Thermal diffusion dynamics as a contrast mechanism in mid-infrared photothermal microscopy
Embargo Date
2025-09-05
OA Version
Citation
Abstract
The mid-infrared contains the molecular fingerprint region where characteristic vibrational resonances of many natural compounds are present, including proteins, lipids, nucleic acids and a variety of polymers. However, the optical resolution of conventional infrared microscopy is limited to values at best > 3 μm due to the long wavelengths used. Mid-infrared photothermal microscopy has proven itself in recent years to be a powerful tool in infrared imaging with the ability to resolve chemical signatures at the submicron level. The combination of state-of the art visible and or near infrared photodetectors along with the large absorption cross sections present in the mid-infrared, makes photothermal microscopy a powerful technique for chemical imaging of high specificity and sensitivity.
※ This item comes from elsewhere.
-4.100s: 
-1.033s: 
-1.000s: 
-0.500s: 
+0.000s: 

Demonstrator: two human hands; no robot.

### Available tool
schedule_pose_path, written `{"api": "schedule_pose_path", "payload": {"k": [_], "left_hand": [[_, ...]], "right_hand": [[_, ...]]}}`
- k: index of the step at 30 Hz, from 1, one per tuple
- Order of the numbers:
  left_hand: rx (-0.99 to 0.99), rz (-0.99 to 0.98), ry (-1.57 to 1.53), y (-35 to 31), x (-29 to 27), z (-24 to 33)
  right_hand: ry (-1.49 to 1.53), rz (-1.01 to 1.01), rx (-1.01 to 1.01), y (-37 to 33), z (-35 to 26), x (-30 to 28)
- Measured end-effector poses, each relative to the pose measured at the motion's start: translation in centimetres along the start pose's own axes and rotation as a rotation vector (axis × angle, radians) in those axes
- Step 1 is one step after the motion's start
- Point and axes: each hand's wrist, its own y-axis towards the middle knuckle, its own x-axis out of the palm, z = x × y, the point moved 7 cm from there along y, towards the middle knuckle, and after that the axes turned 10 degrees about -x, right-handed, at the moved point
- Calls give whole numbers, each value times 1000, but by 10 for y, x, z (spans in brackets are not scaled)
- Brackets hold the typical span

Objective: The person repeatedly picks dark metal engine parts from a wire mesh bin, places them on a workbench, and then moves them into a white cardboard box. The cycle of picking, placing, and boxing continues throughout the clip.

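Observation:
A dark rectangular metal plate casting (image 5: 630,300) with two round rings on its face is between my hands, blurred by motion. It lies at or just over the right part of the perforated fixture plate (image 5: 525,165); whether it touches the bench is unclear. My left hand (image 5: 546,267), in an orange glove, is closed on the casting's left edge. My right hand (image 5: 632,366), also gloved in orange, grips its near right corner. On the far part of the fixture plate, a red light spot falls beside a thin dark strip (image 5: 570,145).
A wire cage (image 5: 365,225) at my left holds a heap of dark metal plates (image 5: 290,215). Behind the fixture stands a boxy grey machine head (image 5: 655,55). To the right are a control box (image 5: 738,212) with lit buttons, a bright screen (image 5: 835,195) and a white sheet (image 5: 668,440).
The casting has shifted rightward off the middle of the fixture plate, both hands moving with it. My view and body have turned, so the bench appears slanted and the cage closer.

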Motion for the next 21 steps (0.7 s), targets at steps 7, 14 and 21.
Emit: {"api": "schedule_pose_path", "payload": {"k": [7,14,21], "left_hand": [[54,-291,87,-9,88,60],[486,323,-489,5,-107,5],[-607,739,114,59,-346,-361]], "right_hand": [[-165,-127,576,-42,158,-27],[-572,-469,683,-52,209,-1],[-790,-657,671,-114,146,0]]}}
So far most of the research has been focused on optimizing the photothermal microscope abilities in terms of resolution, contrast and speed. However often contrast based purely on absorption differences can be limiting in more complicated environments where features of interest are buried under also absorbing background. Thus, there is an ongoing need for a new imaging contrast mechanism complementary to absorption
In this dissertation we explore thermal diffusion dynamics as an additional contrast mechanism complementary to absorption. The technique of VIPPS (Vibrational Infrared Photothermal and Phase Signals Imaging) is presented that utilizes phase sensitive lock-in detection to obtain contrast from features with similar absorption but varying thermal diffusion properties. This enables high contrast imaging of absorbing microparticles in an also absorbing embedding medium with sub diffraction limited resolution. The technique also paves the way for imaging protein signatures in cell cultures embedded in physiologically relevant environments (i.e., fibroblast cells grown in a collage extracellular matrix). It was found that the plasma and membrane interfaces act like thermal barriers while different regions of the cell experience different diffusion properties. The sensitivity of the Amide I band was also utilized for imaging secondary protein conformations.
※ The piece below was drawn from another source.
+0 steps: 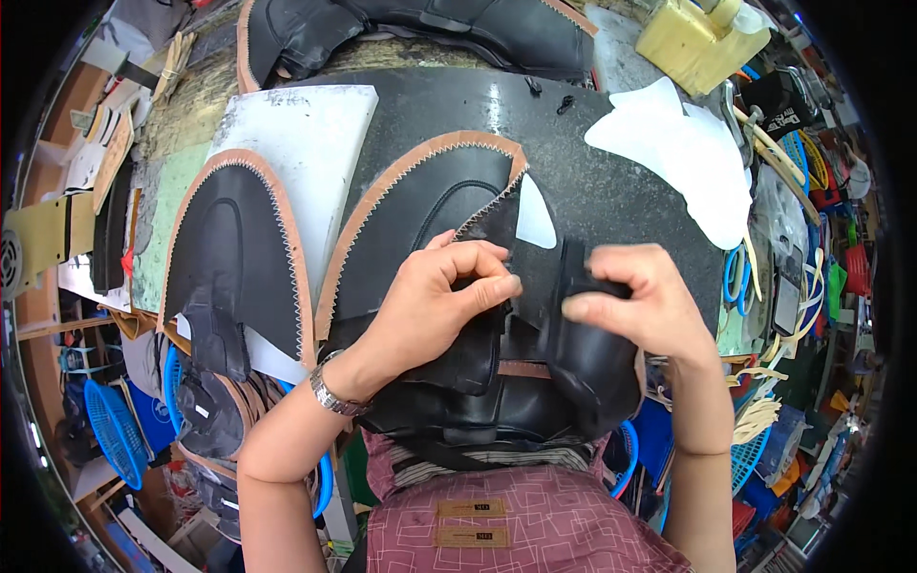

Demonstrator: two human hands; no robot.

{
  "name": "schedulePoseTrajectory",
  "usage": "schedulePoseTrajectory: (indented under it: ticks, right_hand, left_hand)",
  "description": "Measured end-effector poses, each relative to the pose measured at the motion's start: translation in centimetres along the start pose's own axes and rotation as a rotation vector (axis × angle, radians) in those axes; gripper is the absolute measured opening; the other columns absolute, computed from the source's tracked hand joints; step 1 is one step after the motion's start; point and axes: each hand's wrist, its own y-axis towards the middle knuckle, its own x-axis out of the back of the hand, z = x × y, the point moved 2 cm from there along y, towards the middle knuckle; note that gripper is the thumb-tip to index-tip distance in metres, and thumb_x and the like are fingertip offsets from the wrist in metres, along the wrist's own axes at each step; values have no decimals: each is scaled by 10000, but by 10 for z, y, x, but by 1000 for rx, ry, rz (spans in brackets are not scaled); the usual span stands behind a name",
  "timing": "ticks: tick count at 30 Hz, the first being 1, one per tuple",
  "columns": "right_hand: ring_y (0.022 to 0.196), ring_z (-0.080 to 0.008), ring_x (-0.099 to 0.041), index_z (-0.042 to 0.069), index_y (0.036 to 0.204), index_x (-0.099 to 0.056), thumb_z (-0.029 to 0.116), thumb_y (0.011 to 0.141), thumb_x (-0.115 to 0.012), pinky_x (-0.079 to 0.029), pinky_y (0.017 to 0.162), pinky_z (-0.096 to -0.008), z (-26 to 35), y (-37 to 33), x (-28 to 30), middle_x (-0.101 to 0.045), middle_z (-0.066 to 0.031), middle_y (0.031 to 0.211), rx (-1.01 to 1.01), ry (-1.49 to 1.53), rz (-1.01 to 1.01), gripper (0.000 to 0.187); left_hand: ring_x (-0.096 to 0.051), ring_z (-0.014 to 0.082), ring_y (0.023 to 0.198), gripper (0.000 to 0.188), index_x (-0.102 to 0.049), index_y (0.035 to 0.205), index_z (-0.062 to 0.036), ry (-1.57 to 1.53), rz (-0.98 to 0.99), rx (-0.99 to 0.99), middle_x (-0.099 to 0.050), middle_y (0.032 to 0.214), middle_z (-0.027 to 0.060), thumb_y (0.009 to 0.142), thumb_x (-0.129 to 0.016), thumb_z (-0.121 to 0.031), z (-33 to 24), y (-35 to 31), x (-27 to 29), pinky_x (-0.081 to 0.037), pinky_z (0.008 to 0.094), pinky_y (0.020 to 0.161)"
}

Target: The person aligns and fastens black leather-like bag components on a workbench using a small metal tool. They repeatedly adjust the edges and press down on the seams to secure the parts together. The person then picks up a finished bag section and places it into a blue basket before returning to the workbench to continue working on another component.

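— Where is the piece you're working on?

— Right under both my hands, at the near edge of the dark speckled worktop (611, 205). It's a black leather boot upper with a tan zigzag-stitched border (420, 205); its long axis runs away from me and leftward toward the far edge, and the near end spills off toward my lap.

— What's your left hand doing?

— My left hand (435, 296) is pinched narrow, thumb against fingertips, on the black edge along the slit in the leather. My right hand (640, 301) is just beside it, closed around a black folded leather tab (583, 277) that stands up from the piece.

— Which is nearer the tan border?

— The left; the border's tip sits just beyond its knuckles.

— And the feel?

— I'd judge it supple and smooth, slightly glossy near me. A second black upper with the same tan trim (234, 248) lies toward the left edge, partly on a white sheet (315, 134).
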Motion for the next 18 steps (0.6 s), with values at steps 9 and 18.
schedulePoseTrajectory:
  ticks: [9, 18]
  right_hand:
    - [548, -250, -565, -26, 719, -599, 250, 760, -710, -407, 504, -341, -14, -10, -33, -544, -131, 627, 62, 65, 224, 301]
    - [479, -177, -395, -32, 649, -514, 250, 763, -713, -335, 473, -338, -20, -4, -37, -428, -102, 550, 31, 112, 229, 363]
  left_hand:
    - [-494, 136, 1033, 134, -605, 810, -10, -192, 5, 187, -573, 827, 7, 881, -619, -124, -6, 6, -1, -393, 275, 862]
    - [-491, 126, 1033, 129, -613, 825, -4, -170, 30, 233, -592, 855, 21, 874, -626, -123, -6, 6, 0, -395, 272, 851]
Complementary to VIPPS, time resolved photothermal imaging is demonstrated with time gated boxcar detection. The ability to obtain hyper-temporal image stacks of the heating and cooling processes and as well as highly localized thermal transient profiles, enables a two-dimensional mapping of characteristic time decay constants and a visualization of thermal confinement effects. The technique was used to study interfacial heat transfer dynamics in water embedded nanoparticles and animal extracted axon-bundles.